▶ **What this task involves**
Please keep to the lines below from the one with "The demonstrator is" through the one with "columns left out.", and restate them word for word, ends included.

▶ **Supplied information**
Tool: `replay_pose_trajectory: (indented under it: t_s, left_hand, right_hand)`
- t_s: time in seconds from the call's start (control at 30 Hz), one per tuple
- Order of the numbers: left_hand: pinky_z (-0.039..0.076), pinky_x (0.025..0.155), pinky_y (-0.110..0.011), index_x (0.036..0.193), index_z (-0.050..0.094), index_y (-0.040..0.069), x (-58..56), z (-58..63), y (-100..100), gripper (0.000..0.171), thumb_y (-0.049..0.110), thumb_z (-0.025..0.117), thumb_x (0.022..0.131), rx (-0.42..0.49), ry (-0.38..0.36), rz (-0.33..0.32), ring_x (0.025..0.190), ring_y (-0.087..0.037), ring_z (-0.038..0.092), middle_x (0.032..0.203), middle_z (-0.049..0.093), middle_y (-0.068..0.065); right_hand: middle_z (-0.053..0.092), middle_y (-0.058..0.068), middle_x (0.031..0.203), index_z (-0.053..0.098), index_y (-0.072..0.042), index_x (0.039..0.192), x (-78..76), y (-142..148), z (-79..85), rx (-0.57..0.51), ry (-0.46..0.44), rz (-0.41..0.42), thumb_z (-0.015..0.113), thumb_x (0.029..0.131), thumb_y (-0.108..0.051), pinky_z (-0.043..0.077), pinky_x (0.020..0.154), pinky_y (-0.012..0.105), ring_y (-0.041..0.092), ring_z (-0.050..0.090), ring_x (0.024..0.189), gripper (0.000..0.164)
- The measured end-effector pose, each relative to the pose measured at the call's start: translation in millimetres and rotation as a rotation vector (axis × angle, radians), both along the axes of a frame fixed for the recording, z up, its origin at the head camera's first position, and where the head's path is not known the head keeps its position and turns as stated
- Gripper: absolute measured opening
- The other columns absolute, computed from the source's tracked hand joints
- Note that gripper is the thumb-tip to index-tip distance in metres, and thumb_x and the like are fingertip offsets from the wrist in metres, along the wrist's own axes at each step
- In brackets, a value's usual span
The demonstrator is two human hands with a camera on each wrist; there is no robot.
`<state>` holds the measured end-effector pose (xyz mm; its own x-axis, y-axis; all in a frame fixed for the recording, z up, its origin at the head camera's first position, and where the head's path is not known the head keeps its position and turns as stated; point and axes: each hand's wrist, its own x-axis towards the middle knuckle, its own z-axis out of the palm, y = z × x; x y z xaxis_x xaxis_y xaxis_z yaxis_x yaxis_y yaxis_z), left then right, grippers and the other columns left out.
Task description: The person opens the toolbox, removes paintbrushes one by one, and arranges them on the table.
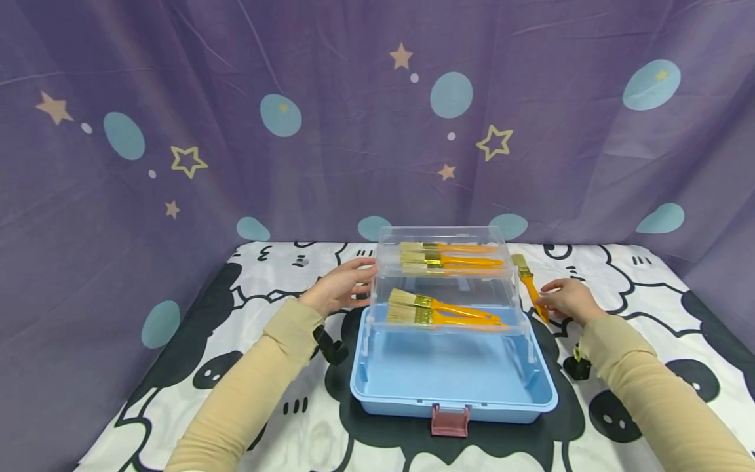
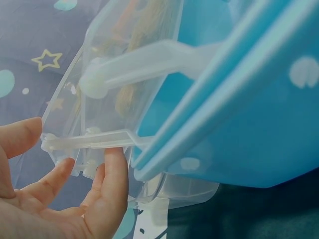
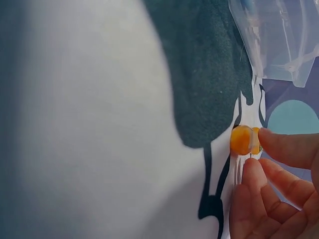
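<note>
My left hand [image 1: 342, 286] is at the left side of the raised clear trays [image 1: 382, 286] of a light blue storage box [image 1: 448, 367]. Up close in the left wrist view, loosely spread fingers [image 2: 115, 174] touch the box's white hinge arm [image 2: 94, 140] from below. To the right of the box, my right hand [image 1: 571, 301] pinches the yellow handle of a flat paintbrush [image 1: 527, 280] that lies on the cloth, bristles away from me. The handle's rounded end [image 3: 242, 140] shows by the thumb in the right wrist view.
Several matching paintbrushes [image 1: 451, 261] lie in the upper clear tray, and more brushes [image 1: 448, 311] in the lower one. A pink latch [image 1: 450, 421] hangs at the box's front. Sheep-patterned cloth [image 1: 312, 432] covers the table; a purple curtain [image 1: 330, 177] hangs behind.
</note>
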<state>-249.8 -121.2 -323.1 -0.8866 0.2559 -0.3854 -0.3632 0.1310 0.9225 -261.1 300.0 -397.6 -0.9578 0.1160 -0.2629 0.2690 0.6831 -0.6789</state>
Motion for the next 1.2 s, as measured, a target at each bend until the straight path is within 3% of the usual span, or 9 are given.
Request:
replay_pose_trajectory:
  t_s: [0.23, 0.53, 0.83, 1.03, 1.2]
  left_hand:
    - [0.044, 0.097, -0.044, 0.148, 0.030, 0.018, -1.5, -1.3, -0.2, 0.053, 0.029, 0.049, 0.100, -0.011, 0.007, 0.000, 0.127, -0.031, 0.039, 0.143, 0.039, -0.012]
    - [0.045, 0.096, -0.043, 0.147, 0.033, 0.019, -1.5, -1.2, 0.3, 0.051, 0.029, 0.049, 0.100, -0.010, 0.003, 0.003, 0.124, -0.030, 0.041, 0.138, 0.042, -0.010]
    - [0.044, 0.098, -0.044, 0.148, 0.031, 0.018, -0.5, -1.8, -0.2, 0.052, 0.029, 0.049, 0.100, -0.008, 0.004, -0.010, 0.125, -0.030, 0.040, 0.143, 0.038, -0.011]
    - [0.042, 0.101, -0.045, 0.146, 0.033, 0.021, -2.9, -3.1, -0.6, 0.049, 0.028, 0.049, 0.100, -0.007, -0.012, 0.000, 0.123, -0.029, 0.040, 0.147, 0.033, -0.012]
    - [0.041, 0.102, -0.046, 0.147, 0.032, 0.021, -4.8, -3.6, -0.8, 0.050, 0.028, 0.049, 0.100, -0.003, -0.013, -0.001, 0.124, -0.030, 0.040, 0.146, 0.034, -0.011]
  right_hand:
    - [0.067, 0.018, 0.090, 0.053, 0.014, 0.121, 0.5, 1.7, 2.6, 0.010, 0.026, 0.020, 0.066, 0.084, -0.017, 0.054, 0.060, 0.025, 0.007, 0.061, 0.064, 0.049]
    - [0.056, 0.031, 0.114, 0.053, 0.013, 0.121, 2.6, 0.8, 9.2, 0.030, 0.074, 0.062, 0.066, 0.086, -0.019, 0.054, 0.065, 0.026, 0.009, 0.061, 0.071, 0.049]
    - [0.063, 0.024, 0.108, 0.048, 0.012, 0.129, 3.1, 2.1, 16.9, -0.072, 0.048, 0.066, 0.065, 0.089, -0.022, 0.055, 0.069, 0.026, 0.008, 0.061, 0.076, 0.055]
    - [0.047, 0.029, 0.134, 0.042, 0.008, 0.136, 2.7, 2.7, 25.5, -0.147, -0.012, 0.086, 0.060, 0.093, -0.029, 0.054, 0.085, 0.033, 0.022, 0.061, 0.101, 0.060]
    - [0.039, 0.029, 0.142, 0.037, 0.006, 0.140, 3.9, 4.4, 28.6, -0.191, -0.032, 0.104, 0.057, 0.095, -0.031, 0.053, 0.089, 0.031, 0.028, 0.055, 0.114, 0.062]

▶ **Task solution**
The demonstrator is two human hands with a camera on each wrist; there is no robot.
`<state>` holds the measured end-effector pose (xyz mm; its own x-axis, y-axis; all in a frame fixed for the recording, z up, its origin at the head camera's first position, and where the head's path is not known the head keeps its position and turns as stated; point and axes: each hand's wrist, its own x-axis towards the middle knuckle, its own z-axis out of the palm, y = z × x; x y z xaxis_x xaxis_y xaxis_z yaxis_x yaxis_y yaxis_z), left then right, grippers and the other columns left out.

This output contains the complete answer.